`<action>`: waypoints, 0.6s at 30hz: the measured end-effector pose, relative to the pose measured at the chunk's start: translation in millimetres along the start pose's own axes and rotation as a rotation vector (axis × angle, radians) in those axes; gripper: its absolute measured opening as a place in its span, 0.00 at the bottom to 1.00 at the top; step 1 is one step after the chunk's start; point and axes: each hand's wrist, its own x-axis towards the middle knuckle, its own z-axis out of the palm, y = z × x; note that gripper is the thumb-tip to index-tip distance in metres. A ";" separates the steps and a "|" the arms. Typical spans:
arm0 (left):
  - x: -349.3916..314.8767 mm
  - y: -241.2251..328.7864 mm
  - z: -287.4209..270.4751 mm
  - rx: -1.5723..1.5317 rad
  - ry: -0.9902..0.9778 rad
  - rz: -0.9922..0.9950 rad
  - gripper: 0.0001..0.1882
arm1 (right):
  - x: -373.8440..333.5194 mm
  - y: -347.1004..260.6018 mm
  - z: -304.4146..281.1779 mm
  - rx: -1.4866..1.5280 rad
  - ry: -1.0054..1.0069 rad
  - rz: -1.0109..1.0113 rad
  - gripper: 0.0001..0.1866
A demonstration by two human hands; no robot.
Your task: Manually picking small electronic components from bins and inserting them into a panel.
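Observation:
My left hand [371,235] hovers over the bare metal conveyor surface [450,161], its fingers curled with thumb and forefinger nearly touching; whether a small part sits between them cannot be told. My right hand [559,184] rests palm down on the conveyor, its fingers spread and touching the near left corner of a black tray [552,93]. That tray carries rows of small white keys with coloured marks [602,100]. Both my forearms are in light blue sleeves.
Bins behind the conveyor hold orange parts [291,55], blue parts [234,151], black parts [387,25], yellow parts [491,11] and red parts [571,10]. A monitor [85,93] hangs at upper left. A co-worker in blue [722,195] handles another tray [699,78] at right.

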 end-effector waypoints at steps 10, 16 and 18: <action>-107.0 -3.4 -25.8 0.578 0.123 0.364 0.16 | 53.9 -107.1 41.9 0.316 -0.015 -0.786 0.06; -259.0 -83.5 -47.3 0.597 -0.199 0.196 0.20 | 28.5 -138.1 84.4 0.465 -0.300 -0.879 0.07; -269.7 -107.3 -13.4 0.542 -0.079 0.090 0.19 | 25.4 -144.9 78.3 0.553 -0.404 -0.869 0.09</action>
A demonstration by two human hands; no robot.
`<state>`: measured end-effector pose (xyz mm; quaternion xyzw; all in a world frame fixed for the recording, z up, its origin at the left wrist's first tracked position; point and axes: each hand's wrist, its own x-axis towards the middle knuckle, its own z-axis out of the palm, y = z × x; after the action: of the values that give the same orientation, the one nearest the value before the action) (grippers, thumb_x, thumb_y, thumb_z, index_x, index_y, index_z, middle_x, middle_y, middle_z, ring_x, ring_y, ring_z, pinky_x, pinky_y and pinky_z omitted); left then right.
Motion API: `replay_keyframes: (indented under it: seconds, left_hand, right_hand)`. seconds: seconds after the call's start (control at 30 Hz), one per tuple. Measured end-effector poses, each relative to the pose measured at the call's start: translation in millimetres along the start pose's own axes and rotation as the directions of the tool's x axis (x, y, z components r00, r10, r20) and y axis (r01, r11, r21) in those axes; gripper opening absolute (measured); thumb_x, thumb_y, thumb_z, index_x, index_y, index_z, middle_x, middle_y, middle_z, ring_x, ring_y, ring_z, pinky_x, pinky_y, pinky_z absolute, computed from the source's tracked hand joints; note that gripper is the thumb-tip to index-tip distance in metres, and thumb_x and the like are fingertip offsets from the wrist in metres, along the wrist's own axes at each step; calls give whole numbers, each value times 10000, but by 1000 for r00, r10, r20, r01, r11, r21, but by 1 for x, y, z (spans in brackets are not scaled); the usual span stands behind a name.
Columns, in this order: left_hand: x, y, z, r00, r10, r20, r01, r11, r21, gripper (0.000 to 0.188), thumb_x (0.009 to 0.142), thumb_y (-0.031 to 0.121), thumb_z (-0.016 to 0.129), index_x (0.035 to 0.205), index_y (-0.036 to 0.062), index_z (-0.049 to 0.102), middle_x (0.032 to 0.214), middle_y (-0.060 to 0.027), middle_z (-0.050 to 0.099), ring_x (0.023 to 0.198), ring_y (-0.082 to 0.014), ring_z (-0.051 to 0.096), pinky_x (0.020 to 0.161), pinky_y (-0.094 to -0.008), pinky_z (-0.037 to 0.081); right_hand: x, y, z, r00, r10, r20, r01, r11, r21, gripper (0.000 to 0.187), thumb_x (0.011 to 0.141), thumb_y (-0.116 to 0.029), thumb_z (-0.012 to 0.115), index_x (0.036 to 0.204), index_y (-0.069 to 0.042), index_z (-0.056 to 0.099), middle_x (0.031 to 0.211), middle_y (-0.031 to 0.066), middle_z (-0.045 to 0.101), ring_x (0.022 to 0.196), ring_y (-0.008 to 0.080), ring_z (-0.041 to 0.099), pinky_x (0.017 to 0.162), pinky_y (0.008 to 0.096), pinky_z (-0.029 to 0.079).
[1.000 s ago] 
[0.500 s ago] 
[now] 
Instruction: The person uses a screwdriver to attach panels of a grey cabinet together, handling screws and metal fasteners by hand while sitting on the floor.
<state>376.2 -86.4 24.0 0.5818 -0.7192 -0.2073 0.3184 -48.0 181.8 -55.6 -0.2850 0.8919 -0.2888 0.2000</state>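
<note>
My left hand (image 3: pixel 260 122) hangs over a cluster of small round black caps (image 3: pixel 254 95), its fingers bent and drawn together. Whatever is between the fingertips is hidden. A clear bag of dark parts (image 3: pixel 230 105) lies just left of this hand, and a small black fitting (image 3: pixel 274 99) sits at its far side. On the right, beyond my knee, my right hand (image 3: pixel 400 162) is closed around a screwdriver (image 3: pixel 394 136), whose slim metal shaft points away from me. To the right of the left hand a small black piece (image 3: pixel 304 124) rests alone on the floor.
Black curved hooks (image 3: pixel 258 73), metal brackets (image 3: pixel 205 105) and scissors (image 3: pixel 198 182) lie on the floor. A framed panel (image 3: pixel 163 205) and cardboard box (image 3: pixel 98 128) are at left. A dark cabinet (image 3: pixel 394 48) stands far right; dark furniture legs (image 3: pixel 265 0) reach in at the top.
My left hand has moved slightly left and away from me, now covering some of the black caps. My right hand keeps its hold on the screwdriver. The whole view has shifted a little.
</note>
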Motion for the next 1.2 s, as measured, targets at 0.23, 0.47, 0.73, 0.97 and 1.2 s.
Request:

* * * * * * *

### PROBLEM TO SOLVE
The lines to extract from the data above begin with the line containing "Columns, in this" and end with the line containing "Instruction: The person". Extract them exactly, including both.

### ANSWER TO THE EXERCISE
Columns, in this order: left_hand: x, y, z, r00, r10, r20, r01, r11, r21, gripper (0.000 to 0.188), thumb_x (0.009 to 0.142), thumb_y (-0.031 to 0.121), thumb_z (-0.016 to 0.129), index_x (0.035 to 0.205), index_y (-0.036 to 0.062), index_z (-0.049 to 0.102), middle_x (0.032 to 0.214), middle_y (-0.060 to 0.027), middle_z (-0.050 to 0.099), ring_x (0.023 to 0.198), ring_y (-0.082 to 0.014), ring_z (-0.051 to 0.096), pinky_x (0.020 to 0.161), pinky_y (-0.094 to -0.008), pinky_z (-0.037 to 0.081); right_hand: x, y, z, r00, r10, r20, r01, r11, r21, gripper (0.000 to 0.187), thumb_x (0.011 to 0.141), thumb_y (-0.116 to 0.029), thumb_z (-0.012 to 0.115), index_x (0.036 to 0.204), index_y (-0.069 to 0.042), index_z (-0.056 to 0.099), middle_x (0.031 to 0.211), middle_y (-0.031 to 0.066), middle_z (-0.045 to 0.101), ring_x (0.022 to 0.196), ring_y (-0.008 to 0.080), ring_z (-0.041 to 0.099), pinky_x (0.017 to 0.162), pinky_y (0.008 to 0.096), pinky_z (-0.029 to 0.079).
[1.000 s ago] 
[0.500 s ago] 
[now] 
Instruction: The person uses a screwdriver to attach panels of a grey cabinet together, handling screws and metal fasteners by hand while sitting on the floor.

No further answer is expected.